Light and Dark
When I first met you Gemini, I was of two minds, one terrified of what you promised, one confused about the innocent being adorned in jade and emerald.
Months rolled by and eventually I began to understand from an outsiders’ perspective the complexity that was your daily existence.
Then this happened, your two parts became whole in unholy matrimony to create this amalgamation known as Nergal.
I once again found myself in the camp of feeling terrified and confused. The being you’ve become feels much closer to the one who ensured my freedom but promised something worse yet it feels different at the same time.
That’s where the confusion comes in.
You see in becoming your true self, complete, or whatever you want to call it, it seems like becoming whole made you lose a part of yourself.
What happened to the Gemini high in the trees but grounded in nature? I see dark Gemini all day in this new form but it seemed like all the light was absorbed in this new abyss.
That or are you hiding her because you find strength in the dark?
I ask because I see bits and pieces of her in ways I’m not sure even you see.
I see her in the locusts you plague the world with, mindless and doing your bidding when the darkness is in control.
I see her when you try to keep Luther Grim safe by ensuring he doesn’t meddle in your affairs.
I saw her joyously climbing the ladder and I saw her fear when I toppled that ladder and you fell to the floor.

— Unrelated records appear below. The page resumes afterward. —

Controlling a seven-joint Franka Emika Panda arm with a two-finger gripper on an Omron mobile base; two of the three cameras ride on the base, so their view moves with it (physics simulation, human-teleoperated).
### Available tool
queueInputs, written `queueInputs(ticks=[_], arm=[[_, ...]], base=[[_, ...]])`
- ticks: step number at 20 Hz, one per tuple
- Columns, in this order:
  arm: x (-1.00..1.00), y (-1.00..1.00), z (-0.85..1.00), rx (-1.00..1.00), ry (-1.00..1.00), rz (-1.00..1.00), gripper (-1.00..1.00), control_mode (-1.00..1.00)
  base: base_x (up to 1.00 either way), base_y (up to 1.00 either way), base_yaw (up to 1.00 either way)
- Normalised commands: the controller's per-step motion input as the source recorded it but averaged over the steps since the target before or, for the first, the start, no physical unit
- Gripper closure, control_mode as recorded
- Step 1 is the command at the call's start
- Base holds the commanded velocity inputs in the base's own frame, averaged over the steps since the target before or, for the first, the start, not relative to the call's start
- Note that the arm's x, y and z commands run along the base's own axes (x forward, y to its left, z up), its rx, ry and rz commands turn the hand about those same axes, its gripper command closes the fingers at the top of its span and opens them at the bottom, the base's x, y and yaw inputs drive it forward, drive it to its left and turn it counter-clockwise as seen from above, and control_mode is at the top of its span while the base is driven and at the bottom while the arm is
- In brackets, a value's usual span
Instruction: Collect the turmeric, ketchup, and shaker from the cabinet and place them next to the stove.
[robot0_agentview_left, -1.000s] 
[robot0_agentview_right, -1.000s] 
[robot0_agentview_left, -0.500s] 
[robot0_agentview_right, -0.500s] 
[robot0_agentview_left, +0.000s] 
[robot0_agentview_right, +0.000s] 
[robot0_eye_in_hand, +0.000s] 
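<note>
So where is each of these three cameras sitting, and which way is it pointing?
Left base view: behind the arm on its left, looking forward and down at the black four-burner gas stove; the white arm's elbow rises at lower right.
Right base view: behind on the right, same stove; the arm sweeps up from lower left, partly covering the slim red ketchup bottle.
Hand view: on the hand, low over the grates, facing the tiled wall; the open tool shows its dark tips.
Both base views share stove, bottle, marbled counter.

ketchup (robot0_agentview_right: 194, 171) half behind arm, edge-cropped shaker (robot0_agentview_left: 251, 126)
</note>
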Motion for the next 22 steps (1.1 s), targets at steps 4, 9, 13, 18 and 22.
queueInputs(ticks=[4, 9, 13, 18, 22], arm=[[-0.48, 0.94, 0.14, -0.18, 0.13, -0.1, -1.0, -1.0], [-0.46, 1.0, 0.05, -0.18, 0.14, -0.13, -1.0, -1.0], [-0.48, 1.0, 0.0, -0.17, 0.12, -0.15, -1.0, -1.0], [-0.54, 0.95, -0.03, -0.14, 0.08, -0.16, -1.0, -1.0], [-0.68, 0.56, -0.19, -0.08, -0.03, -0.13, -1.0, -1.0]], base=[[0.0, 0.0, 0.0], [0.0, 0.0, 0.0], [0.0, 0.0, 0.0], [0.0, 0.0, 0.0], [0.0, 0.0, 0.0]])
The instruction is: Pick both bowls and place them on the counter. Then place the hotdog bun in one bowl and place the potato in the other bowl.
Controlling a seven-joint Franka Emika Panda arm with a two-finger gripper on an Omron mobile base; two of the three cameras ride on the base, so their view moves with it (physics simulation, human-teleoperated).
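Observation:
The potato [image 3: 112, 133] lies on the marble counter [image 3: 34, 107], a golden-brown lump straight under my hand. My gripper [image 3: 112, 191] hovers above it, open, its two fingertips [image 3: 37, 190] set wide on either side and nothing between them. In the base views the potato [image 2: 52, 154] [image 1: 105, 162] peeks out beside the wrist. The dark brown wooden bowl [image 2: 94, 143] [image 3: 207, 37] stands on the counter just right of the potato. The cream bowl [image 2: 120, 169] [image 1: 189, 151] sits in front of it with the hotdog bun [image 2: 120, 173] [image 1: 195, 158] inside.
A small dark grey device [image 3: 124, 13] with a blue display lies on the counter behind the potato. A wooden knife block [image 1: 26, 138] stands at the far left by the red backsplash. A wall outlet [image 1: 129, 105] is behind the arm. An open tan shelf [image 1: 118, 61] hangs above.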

Why do I bring that part of you up?
Because I see a lot of me in you.
I was that shy, innocent girl wanting to do things the right way when Zeus found me.
I felt myself splitting apart in that marriage trying to be that dumb, happy girl to keep Zeus happy, to feed his ego.
After all, he had to be the smart one, the strong one, god of gods, and the supreme leader of Arcadia.
Years of living at the top, the true darkness of the apex started to enter my psyche like a plague of locusts devouring my mind. the young, happy girl within slowly consumed by the dark, complex woman I was becoming.
I was just like you for a bit, felt like two different women depending on who I was interacting with but slowly, surely I had my own transformative process.
I metamorphosed into the person you see today.
Narcissa became Hera as you became Gemini. We both are ourselves again, transformed by our lives to be better than we ever were.
The darkness isn’t in control, it’s simply a tool to get what we want.
I understand that, do you?
I use the darkness of the world as a motivator for the uprising, eventually the light will overcome the day.
I’m afraid you’ll let the darkness consume everything.
Listen to the light still inside you, once she’s gone, you’re done for.
Without it, all this growing you’ve done is for not.
Without the light, you’ll decay.
With only darkness, you’ll consume yourself.